REQUIRED ACTION
Return all of the data exactly, omitting any images.

Items from a dataset
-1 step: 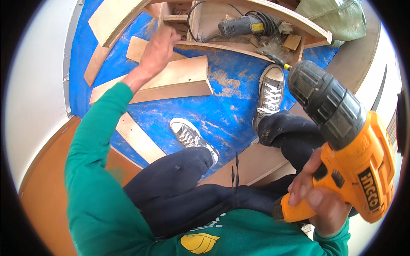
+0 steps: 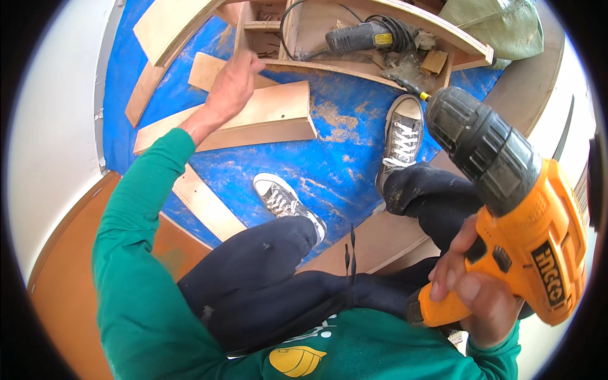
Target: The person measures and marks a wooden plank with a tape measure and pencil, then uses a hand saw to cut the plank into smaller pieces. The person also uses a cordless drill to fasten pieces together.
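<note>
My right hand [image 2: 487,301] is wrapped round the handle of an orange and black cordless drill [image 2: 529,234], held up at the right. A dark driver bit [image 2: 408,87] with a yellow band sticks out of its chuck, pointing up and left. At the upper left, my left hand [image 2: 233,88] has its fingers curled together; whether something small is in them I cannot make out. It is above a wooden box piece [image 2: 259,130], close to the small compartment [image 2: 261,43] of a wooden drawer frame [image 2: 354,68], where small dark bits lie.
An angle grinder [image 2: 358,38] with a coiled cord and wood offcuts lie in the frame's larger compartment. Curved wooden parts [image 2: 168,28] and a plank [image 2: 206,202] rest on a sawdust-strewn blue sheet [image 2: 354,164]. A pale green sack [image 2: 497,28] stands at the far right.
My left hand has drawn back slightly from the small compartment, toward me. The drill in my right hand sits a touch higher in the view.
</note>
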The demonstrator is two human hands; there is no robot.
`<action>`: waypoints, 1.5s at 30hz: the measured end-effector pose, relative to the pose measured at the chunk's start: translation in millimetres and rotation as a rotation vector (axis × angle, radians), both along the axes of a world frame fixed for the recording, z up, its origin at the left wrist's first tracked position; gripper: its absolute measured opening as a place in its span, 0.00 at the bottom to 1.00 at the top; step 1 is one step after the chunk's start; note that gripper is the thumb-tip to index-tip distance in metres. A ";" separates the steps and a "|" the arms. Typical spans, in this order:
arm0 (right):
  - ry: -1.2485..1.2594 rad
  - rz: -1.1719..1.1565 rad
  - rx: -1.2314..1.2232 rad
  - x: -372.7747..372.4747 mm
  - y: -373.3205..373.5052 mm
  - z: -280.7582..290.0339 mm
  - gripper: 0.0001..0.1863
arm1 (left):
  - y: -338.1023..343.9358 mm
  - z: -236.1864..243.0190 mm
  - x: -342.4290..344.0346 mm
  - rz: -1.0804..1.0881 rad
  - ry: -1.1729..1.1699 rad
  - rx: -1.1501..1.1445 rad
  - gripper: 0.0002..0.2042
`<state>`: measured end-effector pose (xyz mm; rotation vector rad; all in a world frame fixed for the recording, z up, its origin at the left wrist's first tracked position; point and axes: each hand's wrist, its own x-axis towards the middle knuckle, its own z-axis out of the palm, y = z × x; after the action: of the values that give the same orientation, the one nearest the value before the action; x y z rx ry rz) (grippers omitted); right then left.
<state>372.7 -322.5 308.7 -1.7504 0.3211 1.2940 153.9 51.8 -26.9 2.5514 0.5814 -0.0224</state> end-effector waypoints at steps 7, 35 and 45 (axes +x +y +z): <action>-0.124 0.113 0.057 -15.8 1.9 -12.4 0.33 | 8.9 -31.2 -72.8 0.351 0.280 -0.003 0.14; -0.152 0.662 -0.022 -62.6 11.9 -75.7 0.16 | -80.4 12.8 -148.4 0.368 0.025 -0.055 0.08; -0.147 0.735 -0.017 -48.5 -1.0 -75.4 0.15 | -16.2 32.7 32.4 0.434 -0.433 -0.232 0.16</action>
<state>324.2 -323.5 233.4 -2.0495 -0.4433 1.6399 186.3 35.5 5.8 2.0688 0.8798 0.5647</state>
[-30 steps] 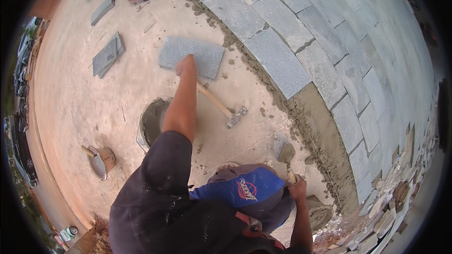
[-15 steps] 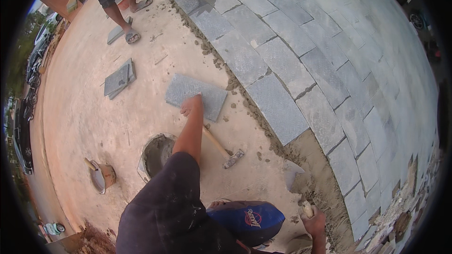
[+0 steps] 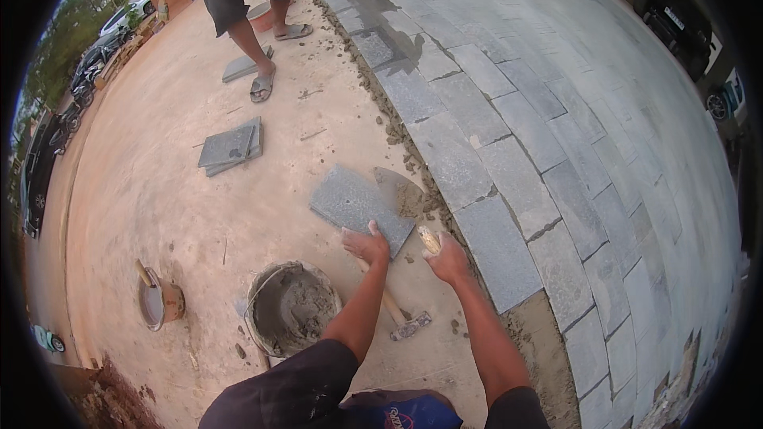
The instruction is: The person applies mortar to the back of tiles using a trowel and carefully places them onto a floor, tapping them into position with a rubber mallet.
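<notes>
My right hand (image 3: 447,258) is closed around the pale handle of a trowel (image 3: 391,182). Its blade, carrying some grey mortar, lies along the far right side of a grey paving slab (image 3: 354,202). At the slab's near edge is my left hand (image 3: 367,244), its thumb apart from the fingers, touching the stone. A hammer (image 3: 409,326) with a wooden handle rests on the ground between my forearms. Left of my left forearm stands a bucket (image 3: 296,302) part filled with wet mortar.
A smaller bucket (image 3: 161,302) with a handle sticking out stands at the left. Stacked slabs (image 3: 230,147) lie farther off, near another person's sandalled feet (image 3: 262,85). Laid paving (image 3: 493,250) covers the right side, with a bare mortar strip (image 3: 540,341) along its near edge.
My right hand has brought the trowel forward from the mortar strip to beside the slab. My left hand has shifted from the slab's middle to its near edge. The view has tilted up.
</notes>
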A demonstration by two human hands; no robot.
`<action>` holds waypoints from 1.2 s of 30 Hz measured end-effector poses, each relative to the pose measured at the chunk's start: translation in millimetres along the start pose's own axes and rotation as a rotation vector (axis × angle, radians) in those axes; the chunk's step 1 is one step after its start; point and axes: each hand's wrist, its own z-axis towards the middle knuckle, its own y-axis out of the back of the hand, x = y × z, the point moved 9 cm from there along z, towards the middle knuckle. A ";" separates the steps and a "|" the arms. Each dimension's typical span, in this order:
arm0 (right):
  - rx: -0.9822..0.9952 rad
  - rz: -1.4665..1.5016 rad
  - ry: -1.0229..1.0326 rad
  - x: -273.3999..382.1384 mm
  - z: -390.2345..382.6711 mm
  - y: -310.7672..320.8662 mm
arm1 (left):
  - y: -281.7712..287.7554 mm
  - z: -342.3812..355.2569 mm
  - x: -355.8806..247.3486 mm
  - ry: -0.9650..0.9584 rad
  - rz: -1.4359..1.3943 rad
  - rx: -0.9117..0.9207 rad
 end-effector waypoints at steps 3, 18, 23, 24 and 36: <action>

RESULT OF THIS EXERCISE
-1 step: 
+0 steps: 
Target: The person measures and marks a wooden plank with a tape measure and pencil, then uses a hand saw to cut the plank into smaller pieces. The person also uses a cordless drill to fasten pieces together.
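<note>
My right hand [image 2: 487,301] is wrapped round the handle of an orange and black cordless drill [image 2: 529,234], held up at the right. A dark driver bit [image 2: 408,87] with a yellow band sticks out of its chuck, pointing up and left. At the upper left, my left hand [image 2: 233,88] has its fingers curled together; whether something small is in them I cannot make out. It is above a wooden box piece [image 2: 259,130], close to the small compartment [image 2: 261,43] of a wooden drawer frame [image 2: 354,68], where small dark bits lie.
An angle grinder [image 2: 358,38] with a coiled cord and wood offcuts lie in the frame's larger compartment. Curved wooden parts [image 2: 168,28] and a plank [image 2: 206,202] rest on a sawdust-strewn blue sheet [image 2: 354,164]. A pale green sack [image 2: 497,28] stands at the far right.
My left hand has drawn back slightly from the small compartment, toward me. The drill in my right hand sits a touch higher in the view.
</note>
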The demonstrator is two human hands; there is no robot.
`<action>`: waypoints, 1.5s at 30hz: the measured end-effector pose, relative to the pose measured at the chunk's start: translation in millimetres and rotation as a rotation vector (axis × angle, radians), both along the axes of a world frame fixed for the recording, z up, its origin at the left wrist's first tracked position; gripper: its absolute measured opening as a place in its span, 0.00 at the bottom to 1.00 at the top; step 1 is one step after the chunk's start; note that gripper is the thumb-tip to index-tip distance in metres. A ";" separates the steps and a "|" the arms. Typical spans, in this order:
arm0 (right):
  - ry: -1.2485..1.2594 rad
  - rz: -1.1719..1.1565 rad
  - rx: -1.2314..1.2232 rad
  - x: -372.7747..372.4747 mm
  - y: -373.3205..373.5052 mm
  - z: -280.7582..290.0339 mm
  - gripper: 0.0001..0.1863
arm1 (left):
  - y: -338.1023..343.9358 mm
  - z: -236.1864..243.0190 mm
  - x: -342.4290..344.0346 mm
  - rz: -1.0804..1.0881 rad
  - ry: -1.1729..1.1699 rad
  - rx: -1.1501..1.1445 rad
  - gripper: 0.0002..0.2042
`<state>`: measured end-effector pose (xyz mm; rotation vector rad; all in a world frame fixed for the recording, z up, its origin at the left wrist's first tracked position; point and axes: each hand's wrist, its own x-axis towards the middle knuckle, its own z-axis out of the palm, y = z × x; after the action: of the values that give the same orientation, the one nearest the value before the action; x y z rx ry rz) (grippers omitted); right then left.
<state>372.7 -322.5 308.7 -1.7504 0.3211 1.2940 153.9 51.8 -26.9 2.5514 0.5814 -0.0224</state> end-effector waypoints at steps 7, 35 and 45 (axes +x +y +z): <action>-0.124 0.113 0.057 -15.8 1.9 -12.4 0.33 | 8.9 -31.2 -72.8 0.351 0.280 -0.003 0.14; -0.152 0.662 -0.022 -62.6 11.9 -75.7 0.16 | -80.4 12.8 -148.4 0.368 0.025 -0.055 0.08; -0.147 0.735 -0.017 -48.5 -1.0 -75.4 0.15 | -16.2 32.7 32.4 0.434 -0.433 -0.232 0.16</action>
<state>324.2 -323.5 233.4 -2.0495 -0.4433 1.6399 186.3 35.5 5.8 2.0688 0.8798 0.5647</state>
[-30 steps] 
[-15 steps] 
[+0 steps] 
The instruction is: The person applies mortar to the back of tiles using a trowel and carefully places them onto a floor, tapping them into position with a rubber mallet.
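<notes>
My right hand (image 3: 447,258) is closed around the pale handle of a trowel (image 3: 391,182). Its blade, carrying some grey mortar, lies along the far right side of a grey paving slab (image 3: 354,202). At the slab's near edge is my left hand (image 3: 367,244), its thumb apart from the fingers, touching the stone. A hammer (image 3: 409,326) with a wooden handle rests on the ground between my forearms. Left of my left forearm stands a bucket (image 3: 296,302) part filled with wet mortar.
A smaller bucket (image 3: 161,302) with a handle sticking out stands at the left. Stacked slabs (image 3: 230,147) lie farther off, near another person's sandalled feet (image 3: 262,85). Laid paving (image 3: 493,250) covers the right side, with a bare mortar strip (image 3: 540,341) along its near edge.
My right hand has brought the trowel forward from the mortar strip to beside the slab. My left hand has shifted from the slab's middle to its near edge. The view has tilted up.
</notes>
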A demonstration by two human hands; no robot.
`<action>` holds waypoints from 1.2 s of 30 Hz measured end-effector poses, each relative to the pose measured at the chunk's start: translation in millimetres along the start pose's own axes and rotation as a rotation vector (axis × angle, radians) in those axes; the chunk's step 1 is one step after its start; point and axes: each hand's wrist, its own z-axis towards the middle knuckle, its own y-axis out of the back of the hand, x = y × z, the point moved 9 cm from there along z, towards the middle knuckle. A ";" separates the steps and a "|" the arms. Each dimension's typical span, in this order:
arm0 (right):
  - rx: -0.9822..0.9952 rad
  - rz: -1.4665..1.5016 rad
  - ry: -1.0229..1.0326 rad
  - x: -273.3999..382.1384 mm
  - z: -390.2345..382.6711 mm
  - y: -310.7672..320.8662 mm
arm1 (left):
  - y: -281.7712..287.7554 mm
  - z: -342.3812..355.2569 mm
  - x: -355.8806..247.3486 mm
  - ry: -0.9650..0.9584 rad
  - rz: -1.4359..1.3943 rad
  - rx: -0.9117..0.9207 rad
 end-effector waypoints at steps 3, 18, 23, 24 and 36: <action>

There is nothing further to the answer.